Copy each line of the data that has "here" in it.

─── THE DATA ───

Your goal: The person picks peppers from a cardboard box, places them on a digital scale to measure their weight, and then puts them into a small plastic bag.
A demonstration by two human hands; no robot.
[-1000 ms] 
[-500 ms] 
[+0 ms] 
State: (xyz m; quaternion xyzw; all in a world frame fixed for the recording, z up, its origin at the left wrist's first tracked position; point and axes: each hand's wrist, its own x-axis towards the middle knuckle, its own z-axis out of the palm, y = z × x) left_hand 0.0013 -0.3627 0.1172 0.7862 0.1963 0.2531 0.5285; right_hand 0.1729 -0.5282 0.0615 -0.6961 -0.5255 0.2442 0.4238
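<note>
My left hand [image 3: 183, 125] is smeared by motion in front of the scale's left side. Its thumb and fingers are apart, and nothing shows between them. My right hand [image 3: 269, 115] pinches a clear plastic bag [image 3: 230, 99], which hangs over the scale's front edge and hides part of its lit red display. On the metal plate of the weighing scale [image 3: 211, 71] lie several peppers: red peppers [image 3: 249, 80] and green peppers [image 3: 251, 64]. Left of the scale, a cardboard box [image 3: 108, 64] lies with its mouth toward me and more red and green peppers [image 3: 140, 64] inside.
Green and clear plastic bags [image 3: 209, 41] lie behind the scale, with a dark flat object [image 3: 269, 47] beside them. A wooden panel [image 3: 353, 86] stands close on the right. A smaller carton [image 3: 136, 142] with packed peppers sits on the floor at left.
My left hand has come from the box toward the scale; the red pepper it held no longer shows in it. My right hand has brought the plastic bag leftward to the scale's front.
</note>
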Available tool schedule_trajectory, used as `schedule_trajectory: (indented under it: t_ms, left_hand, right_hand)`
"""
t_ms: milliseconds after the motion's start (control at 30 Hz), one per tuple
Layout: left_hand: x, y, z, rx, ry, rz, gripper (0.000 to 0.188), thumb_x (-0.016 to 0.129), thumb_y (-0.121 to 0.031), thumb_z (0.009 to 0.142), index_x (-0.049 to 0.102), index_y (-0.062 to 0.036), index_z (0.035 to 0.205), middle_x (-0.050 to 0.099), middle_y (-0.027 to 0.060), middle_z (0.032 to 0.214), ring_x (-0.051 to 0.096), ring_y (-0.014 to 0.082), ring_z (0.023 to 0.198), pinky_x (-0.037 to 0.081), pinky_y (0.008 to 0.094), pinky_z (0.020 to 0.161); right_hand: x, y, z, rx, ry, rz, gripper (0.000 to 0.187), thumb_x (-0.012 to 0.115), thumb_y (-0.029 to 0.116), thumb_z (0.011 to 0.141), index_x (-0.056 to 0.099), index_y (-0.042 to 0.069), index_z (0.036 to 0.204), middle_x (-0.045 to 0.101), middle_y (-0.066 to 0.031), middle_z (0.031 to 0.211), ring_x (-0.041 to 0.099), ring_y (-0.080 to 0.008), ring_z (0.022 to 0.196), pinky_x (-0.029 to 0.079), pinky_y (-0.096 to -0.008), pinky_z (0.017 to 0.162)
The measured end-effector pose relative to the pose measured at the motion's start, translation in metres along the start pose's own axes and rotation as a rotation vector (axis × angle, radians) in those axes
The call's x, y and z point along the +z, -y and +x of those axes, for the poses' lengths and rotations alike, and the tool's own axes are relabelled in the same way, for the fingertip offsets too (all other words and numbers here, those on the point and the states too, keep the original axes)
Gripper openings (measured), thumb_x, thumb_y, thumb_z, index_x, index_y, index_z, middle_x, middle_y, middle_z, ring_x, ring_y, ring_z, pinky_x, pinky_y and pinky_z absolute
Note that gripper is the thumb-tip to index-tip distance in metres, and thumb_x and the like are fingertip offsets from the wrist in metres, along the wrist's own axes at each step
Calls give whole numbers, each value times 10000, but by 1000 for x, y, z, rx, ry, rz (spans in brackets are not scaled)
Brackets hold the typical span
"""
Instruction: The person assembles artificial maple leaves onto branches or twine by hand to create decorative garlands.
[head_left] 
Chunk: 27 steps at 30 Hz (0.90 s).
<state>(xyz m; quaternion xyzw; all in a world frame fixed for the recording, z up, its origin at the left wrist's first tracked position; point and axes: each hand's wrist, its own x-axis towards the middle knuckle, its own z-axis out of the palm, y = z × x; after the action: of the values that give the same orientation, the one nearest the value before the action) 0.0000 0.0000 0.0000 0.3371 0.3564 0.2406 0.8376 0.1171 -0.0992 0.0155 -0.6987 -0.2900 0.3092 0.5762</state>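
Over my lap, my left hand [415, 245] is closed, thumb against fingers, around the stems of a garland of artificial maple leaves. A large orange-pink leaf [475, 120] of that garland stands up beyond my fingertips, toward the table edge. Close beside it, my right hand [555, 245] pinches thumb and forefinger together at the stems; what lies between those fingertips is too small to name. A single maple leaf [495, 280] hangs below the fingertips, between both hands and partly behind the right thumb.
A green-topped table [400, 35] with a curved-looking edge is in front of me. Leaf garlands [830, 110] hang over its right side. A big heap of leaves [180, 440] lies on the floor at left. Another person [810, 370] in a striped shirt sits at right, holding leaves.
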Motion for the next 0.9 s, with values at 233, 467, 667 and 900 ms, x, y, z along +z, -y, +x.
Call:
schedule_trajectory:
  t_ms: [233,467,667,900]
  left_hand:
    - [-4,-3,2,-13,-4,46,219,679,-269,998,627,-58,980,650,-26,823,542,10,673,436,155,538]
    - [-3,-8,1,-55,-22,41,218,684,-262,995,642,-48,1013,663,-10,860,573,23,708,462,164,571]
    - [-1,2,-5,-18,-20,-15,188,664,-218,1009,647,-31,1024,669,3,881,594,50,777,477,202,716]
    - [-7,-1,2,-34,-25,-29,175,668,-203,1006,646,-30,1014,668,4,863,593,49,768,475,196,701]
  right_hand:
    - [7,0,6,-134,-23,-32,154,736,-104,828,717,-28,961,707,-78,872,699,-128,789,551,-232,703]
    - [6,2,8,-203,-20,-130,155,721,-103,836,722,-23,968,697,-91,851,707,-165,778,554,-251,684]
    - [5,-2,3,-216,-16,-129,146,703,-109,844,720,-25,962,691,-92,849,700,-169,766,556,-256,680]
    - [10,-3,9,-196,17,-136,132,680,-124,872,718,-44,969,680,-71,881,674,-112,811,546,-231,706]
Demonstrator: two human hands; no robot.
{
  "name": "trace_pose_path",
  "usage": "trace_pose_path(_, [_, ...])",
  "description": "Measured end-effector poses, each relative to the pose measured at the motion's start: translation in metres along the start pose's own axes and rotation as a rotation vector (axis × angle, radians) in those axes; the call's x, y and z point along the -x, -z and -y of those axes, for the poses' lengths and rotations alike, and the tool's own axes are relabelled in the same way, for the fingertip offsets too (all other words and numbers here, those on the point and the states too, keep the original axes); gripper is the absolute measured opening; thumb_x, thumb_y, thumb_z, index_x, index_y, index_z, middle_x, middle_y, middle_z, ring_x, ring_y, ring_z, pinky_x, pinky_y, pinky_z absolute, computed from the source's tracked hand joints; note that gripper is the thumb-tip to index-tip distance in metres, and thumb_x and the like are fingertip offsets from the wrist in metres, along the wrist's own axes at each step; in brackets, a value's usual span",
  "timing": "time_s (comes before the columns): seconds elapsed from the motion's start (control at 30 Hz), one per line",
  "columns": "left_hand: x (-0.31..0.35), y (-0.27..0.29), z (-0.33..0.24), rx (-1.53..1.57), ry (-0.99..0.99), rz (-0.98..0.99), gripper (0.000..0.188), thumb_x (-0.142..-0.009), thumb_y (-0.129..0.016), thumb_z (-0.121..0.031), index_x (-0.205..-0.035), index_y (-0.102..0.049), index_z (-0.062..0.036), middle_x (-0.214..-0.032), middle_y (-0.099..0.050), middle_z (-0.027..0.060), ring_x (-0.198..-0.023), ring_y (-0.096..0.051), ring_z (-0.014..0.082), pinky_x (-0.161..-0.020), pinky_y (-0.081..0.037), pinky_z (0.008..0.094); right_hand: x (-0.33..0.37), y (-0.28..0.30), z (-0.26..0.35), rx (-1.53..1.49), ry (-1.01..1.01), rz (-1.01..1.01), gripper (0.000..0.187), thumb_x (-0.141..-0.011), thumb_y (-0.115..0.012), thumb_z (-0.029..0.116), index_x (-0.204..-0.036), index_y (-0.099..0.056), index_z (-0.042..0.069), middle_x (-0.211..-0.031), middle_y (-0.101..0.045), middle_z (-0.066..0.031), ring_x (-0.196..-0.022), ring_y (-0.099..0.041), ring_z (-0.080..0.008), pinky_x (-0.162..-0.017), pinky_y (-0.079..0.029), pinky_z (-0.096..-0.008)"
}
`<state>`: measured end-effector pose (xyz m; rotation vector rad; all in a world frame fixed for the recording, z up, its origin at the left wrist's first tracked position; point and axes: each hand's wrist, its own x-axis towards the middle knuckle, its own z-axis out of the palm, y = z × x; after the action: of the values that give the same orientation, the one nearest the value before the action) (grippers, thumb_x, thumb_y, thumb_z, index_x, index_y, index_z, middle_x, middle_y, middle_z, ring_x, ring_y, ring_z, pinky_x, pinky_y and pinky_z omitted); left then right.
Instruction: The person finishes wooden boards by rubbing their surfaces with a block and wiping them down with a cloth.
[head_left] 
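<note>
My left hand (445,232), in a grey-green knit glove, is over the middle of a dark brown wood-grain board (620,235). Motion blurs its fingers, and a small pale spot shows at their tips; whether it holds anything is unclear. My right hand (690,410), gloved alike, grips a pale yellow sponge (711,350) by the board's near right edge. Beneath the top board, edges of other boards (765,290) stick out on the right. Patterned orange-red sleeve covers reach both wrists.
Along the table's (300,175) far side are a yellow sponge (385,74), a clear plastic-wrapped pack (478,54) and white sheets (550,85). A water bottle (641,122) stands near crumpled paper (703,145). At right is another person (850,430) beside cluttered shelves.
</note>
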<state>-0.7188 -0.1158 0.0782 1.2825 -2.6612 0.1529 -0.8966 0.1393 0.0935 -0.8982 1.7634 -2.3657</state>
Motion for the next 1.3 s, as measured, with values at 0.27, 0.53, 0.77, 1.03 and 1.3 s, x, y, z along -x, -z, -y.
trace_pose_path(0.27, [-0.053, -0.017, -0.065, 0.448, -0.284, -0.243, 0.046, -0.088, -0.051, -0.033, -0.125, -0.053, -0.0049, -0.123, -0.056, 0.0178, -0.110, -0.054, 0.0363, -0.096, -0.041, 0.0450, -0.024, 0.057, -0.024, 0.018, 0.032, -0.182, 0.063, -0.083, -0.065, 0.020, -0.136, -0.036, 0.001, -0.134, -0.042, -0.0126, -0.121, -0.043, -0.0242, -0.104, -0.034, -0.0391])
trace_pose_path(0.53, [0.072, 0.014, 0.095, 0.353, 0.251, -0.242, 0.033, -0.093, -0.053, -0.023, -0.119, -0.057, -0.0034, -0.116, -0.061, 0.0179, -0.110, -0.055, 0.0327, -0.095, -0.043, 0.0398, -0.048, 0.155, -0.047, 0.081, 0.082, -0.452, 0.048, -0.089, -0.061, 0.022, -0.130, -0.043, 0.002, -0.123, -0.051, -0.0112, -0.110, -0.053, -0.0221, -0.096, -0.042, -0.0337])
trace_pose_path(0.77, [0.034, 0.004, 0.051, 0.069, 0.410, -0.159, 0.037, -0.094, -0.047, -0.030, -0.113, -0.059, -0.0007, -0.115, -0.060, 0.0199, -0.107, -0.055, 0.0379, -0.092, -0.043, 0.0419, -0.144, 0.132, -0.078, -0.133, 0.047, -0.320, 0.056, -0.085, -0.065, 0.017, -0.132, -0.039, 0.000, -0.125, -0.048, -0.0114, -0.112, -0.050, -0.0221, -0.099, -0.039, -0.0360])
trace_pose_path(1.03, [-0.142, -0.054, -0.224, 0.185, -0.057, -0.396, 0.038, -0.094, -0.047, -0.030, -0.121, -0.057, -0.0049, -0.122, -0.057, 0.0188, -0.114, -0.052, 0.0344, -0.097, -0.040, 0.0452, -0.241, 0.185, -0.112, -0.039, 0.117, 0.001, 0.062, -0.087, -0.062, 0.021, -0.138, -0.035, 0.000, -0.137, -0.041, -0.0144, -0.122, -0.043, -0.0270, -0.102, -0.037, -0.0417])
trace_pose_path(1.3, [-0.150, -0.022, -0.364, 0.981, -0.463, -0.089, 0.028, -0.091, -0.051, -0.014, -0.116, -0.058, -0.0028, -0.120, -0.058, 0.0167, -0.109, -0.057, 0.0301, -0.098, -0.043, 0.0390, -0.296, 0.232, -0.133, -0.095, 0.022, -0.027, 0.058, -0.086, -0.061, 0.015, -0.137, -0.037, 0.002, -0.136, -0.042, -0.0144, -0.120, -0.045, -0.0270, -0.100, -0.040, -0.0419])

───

◆ WRITTEN SOLUTION:
The call's x, y and z point along the +z, -y and +x of those axes, for the poses' lengths and rotations alike, and the tool's own axes are relabelled in the same way, for the fingertip offsets too (all other words and numbers here, those on the point and the states too, keep the original axes)
  "description": "Measured end-effector poses, each relative to the pose measured at the motion's start: translation in metres along the start pose's own axes and rotation as a rotation vector (axis × angle, radians) in those axes; the call's x, y and z point along the -x, -z and -y of those axes, for the poses' lengths and rotations alike, and the tool's own axes are relabelled in the same way, for the fingertip offsets too (all other words and numbers here, those on the point and the states too, keep the original axes); gripper is the absolute measured opening; thumb_x, thumb_y, thumb_z, index_x, index_y, index_z, middle_x, middle_y, middle_z, ring_x, ring_y, ring_z, pinky_x, pinky_y, pinky_z absolute, computed from the source's tracked hand joints; note that gripper is the thumb-tip to index-tip distance in metres, and thumb_x and the like are fingertip offsets from the wrist in metres, along the wrist's own axes at each step; in brackets, a value's usual span",

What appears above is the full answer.